Oncogenic Ras causes transient non-telomeric- and persistent-telomeric DDR foci in non-telomerized human cells. (A) Growth curve of BJ cells transduced with indicated retroviral combinations. Experiments were performed a total of five times (three times in BJ cells and two times in unrelated normal human foreskin fibroblasts) with similar results. p: encoding puromycin resistance; n: encoding neomycin resistance. Note that cells were selected using puromycin only. (B) Percentage of BrdU-positive cells 14 days following transduction (or 12 days following removal of the selection drug puromycin; BrdU added for 48 h). (C) Immunoblot showing Ras expression levels in BJ cells at indicated days following retroviral transduction. γ-Tubulin served as a loading control. Numbers represent relative telomerase activity following retroviral transduction, as measured by TRAPeze assay. (D) BJ cells were transduced with indicated combinations of retroviruses and analysed for the percentages of 53BP1-positive cells (±s.d.) at indicated times after transduction.
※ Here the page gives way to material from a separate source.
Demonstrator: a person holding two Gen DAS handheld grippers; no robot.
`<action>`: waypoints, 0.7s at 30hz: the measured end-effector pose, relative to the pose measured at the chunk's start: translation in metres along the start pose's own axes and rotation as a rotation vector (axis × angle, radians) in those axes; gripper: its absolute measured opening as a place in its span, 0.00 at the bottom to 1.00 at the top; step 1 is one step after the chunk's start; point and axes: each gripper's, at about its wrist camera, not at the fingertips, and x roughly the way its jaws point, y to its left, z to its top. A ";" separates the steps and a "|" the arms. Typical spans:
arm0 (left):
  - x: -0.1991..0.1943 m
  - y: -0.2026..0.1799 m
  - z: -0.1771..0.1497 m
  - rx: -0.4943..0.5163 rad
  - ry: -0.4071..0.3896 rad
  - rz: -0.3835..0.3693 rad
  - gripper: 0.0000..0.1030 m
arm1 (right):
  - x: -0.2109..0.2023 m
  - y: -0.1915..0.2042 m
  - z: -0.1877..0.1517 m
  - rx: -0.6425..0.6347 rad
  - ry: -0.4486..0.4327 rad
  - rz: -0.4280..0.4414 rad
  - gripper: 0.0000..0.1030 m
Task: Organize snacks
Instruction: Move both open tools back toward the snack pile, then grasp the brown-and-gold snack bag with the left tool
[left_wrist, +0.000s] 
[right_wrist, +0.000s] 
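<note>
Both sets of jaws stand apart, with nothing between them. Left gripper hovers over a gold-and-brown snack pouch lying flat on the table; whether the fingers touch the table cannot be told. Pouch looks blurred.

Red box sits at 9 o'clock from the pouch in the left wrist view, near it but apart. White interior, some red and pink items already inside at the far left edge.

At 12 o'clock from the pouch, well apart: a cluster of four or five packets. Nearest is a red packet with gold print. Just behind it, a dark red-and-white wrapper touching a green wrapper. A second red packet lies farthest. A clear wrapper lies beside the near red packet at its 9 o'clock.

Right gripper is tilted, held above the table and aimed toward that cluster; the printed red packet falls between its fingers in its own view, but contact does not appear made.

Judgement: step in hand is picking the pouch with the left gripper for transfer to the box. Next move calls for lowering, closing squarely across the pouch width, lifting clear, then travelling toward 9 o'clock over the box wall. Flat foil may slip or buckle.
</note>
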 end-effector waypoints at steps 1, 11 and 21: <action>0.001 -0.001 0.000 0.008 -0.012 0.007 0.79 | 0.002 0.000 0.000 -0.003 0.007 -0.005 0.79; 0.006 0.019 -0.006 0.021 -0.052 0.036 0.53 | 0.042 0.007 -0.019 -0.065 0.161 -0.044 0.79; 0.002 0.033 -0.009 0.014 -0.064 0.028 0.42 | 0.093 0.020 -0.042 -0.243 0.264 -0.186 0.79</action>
Colour bars indicate the frequency of 53BP1 foci per cell nucleus. At least 100 cells were analysed for each group and time point; *P=0.001; **P=0.004 by unpaired t-test. (E) Percentage of 53BP1 (±s.d.) foci colocalizing with telomeric DNA at indicated times after transduction of indicated retroviral combinations. Only DDR-positive cells were analysed. A minimum of 30 cells were analysed for each group and time point (average of 165 53BP1 foci/group and time point); *P<0.001 by repeated measures one-way ANOVA.

Figure 6

DNA replication stress causes TDIS in normal human cells. (A) BJ cells and hTERT-expressing BJ cells were incubated with low concentrations of hydroxyurea (HU; 50 μM) and aphidicolin (Aph: 0.3 μM) for 4 days followed by a release from the block for 48 h. Bar graph: percentage of 53BP1-positive cells (± s.d.). The frequency of DNA damage foci per cell nucleus is indicated with coloured bars. A minimum of 400 cells per group were analysed (n=3); *P=0.002, **P<0.001. (B) Percentage of TIF-positive cells (±s.d.). A minimum of 100 cells per group were analysed (n=3); *P<0.001. (C) Percentage of cells that did not incorporate BrdU over a 48 h labelling period and were therefore considered senescent (±s.d.). BrdU was added to the culture medium following drug removal. A minimum of 400 cells per group were analysed (n=3); *P=0.007, **P=0.012. (D) Colocalization between 53BP1 (red) and ATR(Ser428; P-ATR) foci in nevi (top row), ADH (middle row), and colonic adenomas (bottom row). White arrows indicate colocalizations. Statistical significance was calculated by paired t-test.

Figure 7

Model illustrating the role of TDIS in suppressing malignant cancer progression in humans. Cells encountering oncogenic signals are exposed to telomeric replication stress, which leads to stochastic telomere attrition and telomere dysfunction in cells that lack telomerase activity. In normal somatic cells, telomere dysfunction results in cellular senescence, thereby preventing malignant cancer progression. In contrast, telomere dysfunction is suppressed in cells with high telomerase activity allowing these cells to continue proliferating. Similarly, in cells with compromised senescence responses, telomere dysfunction generates chromosomal instability, an event that is associated with reactivation of telomerase and malignant cancer progression.